Instructions for the task> Beginning with the first line below, please repeat the material exactly, ending with the line that includes "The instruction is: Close".

Task input>
* * * * *

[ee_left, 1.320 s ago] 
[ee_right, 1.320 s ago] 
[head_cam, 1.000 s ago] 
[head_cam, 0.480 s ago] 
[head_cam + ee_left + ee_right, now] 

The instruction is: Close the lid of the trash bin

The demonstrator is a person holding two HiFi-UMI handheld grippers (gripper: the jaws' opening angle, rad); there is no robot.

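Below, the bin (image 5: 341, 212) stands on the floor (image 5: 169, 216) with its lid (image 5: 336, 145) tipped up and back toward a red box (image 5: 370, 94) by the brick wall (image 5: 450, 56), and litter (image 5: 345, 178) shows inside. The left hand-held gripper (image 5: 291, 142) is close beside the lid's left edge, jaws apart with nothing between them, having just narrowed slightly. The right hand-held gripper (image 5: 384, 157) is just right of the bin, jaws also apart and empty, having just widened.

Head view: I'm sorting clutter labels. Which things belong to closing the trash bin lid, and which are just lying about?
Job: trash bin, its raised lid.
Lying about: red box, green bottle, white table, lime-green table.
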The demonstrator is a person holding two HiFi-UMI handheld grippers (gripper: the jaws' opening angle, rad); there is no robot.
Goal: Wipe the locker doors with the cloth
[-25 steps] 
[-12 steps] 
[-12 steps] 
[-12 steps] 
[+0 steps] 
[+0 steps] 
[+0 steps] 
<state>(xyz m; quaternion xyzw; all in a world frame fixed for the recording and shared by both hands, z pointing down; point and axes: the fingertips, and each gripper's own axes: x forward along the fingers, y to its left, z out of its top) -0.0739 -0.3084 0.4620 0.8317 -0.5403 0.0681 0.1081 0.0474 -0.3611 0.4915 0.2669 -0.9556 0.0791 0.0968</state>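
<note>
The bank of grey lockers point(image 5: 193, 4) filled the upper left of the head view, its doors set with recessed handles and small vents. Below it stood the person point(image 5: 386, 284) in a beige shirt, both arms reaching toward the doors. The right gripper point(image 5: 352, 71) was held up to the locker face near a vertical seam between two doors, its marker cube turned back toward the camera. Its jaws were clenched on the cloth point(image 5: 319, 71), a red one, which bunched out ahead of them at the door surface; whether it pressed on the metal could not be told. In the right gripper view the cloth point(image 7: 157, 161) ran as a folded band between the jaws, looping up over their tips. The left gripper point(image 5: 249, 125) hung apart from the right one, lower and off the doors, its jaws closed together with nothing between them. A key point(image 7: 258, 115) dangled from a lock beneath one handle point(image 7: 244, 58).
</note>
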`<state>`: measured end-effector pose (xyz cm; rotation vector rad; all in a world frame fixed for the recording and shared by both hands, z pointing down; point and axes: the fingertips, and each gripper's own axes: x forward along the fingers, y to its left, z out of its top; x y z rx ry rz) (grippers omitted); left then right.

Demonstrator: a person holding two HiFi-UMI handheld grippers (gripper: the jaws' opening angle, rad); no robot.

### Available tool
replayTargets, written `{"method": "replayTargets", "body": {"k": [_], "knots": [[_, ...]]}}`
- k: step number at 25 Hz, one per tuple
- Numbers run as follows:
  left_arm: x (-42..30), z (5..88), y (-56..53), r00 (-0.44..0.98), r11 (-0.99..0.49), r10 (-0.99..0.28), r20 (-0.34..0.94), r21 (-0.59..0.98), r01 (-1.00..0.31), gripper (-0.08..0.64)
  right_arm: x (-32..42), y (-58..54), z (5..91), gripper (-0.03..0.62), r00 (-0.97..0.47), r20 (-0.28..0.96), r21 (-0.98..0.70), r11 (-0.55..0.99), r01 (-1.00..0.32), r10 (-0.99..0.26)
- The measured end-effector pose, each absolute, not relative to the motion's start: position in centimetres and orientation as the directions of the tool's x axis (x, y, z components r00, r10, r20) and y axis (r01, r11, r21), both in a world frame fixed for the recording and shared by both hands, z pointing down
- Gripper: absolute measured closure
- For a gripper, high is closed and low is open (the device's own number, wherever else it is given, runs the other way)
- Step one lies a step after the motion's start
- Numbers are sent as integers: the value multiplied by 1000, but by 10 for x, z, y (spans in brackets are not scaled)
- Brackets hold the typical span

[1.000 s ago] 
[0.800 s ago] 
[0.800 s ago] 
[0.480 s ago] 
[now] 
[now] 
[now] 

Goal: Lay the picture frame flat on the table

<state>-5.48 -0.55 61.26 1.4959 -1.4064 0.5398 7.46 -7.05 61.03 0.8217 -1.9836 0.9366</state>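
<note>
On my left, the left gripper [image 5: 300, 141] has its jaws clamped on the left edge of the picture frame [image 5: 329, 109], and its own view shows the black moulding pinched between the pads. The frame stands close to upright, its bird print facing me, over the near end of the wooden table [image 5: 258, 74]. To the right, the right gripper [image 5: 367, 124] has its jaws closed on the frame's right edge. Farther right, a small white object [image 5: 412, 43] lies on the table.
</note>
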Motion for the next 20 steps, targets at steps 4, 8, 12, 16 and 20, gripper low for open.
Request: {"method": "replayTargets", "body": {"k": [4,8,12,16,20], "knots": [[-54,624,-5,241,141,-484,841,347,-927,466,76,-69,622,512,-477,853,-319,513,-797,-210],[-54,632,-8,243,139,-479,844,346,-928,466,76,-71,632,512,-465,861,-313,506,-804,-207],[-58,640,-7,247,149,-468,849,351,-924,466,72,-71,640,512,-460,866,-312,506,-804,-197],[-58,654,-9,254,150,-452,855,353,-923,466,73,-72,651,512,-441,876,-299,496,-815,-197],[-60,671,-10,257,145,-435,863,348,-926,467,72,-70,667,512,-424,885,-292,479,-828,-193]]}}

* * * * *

Completed task>
[ee_left, 1.320 s ago] 
[ee_right, 1.320 s ago] 
[head_cam, 1.000 s ago] 
[head_cam, 0.480 s ago] 
[head_cam + ee_left + ee_right, now] 

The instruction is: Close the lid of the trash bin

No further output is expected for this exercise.